Оставались, конечно, кое-какие семейства, соединенные с ними (и между собой) отдаленным родством, — Кенты, Гуззарды, Косби, другие, охотно сообщавшие вам, что один из их пращуров подписал Декларацию независимости, но при том вполне равнодушные к судьбе его прямого потомства. Где же они, куда делись эти старые, заслуженные ньюйоркцы, сорившие деньгами и жившие в свое удовольствие? Развеялись горстью праха, позабылись в то же мгновение, как стихли их пиршества и опустели в церквах их почетные скамьи.
Мне имя Рейси запомнилось с детства, потому что последняя представительница их рода, почтенная старая дама, находилась в каком-то родстве с моей матерью; и в те дни, когда маме казалось, что я буду примерно себя вести (главным образом потому, что назавтра мне было обещано что-нибудь соблазнительное), она брала и меня к старой мисс Алатее.
Алатея жила затворницей в доме, который у нас назывался «домом дядюшки Эбенезера». Когда-то, возможно, его почитали архитектурным шедевром, но сейчас он был лишь чудовищной, хотя и почтенной реликвией канувших в Лету времен. Ревматическая мисс Рейси восседала в огромной нетопленой комнате на втором этаже посреди палисандровых этажерок, столиков с бисерными узорами под стеклом на столешницах и портретов бледных, унылых господ в странной одежде. Сама Алатея была грузной угрюмой старухой в видавшем виды чепце из черных кружев, и настолько глухой, что временами казалась каким-то обломком позабытого прошлого. Розеттским камнем,[28] ключ к которому безвозвратно утерян.
Даже для мамы, взращенной в уважении к семейным традициям и мгновенно угадывавшей, кого именно мисс Алатея Рейси имеет в виду, когда что-то бубнит о Мэри-Аделин, Саре-Энн или «дядюшке докторе», общение со старухой бывало подчас затруднительным, и тогда мои детские выходки, прерывавшие их беседу, приносили ей облегчение.
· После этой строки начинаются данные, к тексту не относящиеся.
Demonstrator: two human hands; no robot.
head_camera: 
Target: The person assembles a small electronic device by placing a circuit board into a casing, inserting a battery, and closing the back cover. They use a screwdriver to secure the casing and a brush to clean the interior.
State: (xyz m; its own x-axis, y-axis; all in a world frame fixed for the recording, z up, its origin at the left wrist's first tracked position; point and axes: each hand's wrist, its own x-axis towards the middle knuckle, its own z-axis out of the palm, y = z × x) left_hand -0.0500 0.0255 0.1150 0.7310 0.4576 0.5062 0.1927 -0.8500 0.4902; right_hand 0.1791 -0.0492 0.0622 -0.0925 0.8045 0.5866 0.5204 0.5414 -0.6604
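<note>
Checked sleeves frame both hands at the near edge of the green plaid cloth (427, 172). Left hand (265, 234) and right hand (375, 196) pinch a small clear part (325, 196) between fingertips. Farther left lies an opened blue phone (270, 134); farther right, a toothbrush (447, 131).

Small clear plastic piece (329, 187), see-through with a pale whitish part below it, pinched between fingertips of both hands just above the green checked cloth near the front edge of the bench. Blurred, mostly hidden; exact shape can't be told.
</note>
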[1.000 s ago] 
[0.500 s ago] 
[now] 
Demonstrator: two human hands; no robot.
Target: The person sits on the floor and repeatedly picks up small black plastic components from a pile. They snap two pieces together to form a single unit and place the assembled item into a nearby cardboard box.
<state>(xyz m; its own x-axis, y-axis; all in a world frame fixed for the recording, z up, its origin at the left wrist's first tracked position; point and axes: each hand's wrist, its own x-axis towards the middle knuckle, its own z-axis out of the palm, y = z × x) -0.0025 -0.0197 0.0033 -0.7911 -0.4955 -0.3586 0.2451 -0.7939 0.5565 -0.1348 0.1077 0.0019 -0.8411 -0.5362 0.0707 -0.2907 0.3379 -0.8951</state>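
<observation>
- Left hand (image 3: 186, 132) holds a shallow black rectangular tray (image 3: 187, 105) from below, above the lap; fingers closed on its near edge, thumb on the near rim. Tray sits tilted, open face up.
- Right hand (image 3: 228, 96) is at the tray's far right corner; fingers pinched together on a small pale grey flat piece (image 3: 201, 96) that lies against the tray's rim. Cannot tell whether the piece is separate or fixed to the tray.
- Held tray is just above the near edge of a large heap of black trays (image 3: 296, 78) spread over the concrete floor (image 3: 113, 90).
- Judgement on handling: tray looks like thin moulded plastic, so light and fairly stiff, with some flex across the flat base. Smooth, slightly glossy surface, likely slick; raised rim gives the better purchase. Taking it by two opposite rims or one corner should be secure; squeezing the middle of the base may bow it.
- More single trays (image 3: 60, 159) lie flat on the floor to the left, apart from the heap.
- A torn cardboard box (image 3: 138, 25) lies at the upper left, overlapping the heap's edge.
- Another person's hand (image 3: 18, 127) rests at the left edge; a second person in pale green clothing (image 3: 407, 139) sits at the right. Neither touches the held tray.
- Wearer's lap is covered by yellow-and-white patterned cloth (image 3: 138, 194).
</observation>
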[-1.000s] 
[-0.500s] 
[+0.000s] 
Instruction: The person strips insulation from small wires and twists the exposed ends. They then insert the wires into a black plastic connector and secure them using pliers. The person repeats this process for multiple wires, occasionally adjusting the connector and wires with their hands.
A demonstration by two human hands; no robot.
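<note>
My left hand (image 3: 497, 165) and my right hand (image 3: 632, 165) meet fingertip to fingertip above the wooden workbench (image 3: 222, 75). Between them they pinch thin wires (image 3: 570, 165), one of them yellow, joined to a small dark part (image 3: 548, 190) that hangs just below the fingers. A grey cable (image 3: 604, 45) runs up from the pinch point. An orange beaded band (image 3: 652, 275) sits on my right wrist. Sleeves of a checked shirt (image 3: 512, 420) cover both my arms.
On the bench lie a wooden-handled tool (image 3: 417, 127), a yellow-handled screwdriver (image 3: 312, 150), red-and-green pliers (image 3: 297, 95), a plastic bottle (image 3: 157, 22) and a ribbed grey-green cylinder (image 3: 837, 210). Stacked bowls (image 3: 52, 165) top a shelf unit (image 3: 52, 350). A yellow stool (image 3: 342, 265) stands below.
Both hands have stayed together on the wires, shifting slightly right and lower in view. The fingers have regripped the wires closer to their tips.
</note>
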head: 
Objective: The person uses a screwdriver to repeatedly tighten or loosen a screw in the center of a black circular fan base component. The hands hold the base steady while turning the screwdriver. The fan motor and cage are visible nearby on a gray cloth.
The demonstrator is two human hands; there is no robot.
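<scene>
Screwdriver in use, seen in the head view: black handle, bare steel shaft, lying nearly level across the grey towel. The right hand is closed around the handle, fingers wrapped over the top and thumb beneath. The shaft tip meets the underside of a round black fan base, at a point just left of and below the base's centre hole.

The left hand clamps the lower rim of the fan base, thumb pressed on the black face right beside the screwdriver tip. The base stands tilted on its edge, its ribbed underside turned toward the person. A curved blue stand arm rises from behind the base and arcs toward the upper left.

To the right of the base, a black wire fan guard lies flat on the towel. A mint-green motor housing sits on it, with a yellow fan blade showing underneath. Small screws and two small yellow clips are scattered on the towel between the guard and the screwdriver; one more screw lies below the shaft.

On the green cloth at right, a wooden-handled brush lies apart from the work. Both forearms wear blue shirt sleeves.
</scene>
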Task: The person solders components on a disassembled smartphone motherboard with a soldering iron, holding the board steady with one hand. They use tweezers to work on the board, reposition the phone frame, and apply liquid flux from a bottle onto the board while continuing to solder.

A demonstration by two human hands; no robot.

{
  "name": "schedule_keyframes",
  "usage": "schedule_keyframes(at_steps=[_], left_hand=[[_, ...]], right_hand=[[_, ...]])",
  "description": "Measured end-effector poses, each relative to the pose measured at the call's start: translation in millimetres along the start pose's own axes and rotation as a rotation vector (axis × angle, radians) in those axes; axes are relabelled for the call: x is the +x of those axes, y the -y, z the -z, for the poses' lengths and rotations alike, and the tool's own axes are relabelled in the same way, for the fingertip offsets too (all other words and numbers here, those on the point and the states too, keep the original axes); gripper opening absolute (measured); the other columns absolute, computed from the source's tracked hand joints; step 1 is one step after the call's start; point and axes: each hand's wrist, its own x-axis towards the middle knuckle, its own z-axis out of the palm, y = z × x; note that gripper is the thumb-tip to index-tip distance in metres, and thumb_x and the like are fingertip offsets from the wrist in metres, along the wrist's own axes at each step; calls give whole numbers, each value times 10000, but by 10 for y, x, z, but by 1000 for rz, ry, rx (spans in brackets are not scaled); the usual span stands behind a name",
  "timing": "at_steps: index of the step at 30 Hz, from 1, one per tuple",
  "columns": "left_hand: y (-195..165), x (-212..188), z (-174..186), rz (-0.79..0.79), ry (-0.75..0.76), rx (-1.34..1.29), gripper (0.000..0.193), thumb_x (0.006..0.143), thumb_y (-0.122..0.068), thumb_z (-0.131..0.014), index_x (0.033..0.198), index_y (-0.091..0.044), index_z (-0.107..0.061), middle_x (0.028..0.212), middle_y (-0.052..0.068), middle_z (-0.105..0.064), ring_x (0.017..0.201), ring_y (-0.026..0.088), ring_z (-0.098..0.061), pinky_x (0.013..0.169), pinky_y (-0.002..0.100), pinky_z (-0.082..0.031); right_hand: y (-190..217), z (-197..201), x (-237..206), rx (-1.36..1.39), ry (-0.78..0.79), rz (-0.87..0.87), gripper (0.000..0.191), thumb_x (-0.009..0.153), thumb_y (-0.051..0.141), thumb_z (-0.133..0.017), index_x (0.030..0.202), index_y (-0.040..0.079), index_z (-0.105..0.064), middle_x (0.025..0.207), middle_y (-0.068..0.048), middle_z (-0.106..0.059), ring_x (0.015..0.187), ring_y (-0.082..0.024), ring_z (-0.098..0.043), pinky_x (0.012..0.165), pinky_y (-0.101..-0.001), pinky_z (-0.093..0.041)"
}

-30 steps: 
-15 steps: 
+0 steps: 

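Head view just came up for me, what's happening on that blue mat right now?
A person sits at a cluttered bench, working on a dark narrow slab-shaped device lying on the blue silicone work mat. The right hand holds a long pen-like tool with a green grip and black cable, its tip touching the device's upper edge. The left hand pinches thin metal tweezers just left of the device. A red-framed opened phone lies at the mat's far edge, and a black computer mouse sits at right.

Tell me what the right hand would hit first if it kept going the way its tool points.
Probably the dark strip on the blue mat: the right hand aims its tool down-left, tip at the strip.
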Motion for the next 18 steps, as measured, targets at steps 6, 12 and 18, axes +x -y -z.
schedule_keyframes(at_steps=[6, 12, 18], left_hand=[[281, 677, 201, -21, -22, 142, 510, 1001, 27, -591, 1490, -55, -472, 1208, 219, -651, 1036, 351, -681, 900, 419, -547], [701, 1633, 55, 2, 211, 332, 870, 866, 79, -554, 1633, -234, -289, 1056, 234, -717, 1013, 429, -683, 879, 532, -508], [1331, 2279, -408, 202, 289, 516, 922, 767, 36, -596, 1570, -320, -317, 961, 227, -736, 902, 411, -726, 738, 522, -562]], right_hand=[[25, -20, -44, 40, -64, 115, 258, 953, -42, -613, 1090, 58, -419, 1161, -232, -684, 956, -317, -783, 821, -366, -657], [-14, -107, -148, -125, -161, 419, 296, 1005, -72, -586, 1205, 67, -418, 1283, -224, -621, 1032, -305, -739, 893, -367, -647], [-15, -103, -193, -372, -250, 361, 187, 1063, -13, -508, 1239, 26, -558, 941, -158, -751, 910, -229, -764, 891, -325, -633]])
И вот как-то, сидя с мамой у мисс Алатеи и рассеянно шаря глазами по комнате, я приметил на стенке среди мертвенно-бледных господ рисованный цветными карандашами портрет темноглазой, с высоким лбом девочки в платье из клетчатой шотландской материи и в украшенных оборками панталончиках. Ухватившись за мамин рукав, я спросил ее, кто эта девочка, и мама сказала: «Луиза Рейси. Умерла от чахотки, бедняжка. Кузина Алатея, сколько было Луизе, когда она умерла?»
Чтобы втолковать Алатее этот простейший вопрос, потребовалось немало стараний. Когда наконец она раскусила, в чем дело, и, Бог знает чем недовольная, пробасила «одиннадцать», мама настолько умаялась, что больше не в силах была продолжать диалог. Обернувшись ко мне с той особой улыбкой, которую мы с ней хранили исключительно друг для друга, она мне сказала: «Бедная девочка должна была унаследовать коллекцию Рейси».
Мамино замечание в ту пору мало что мне разъяснило. К чему относилась ее усмешка, я тоже не понял.
Это давнее происшествие ожило в моей памяти, когда в один из нечастых моих наездов в Нью-Йорк в минувшем году я пришел пообедать к Джону Селвину, моему старинному другу-банкиру, и, прохаживаясь по его отделанной заново библиотеке, вдруг застыл, встал как вкопанный, уставившись на каминную полку.
— Ну и ну! — сказал я, не в силах оторвать глаз от картины.
Мой хозяин расправил плечи, засунул руки в карманы, и лицо его выразило ту притворную скромность, которую принято напускать на себя, когда хвалят что-либо, находящееся в вашем владении.
— Да-да! Макрино д'Альба. Все, что мне удалось ухватить из собрания Рейси.
— Все, что вам удалось ухватить?! Ну я вам скажу!..
— Вы не видели, значит, что там был за Мантенья![29] А Джотто! А Пьеро делла Франческа! Из лучших делла Франческа, какие вообще есть на свете. Девушка в профиль, с жемчужной сеткой на волосах, на фоне цветов водосбора. Картина вернулась в Европу… Кажется, в Национальную галерею. А маленький Карпаччо!.. Господи Боже!.. Упоительнейший святой Георгий… Этот ушел в Калифорнию… — Мой друг опустился в кресло со вздохом голодного человека, которого отогнали от пиршественного стола. — С трудом сколотил на свою… чуть было по миру не пошел, — сообщил он, как бы испытывая при этом некое утешение.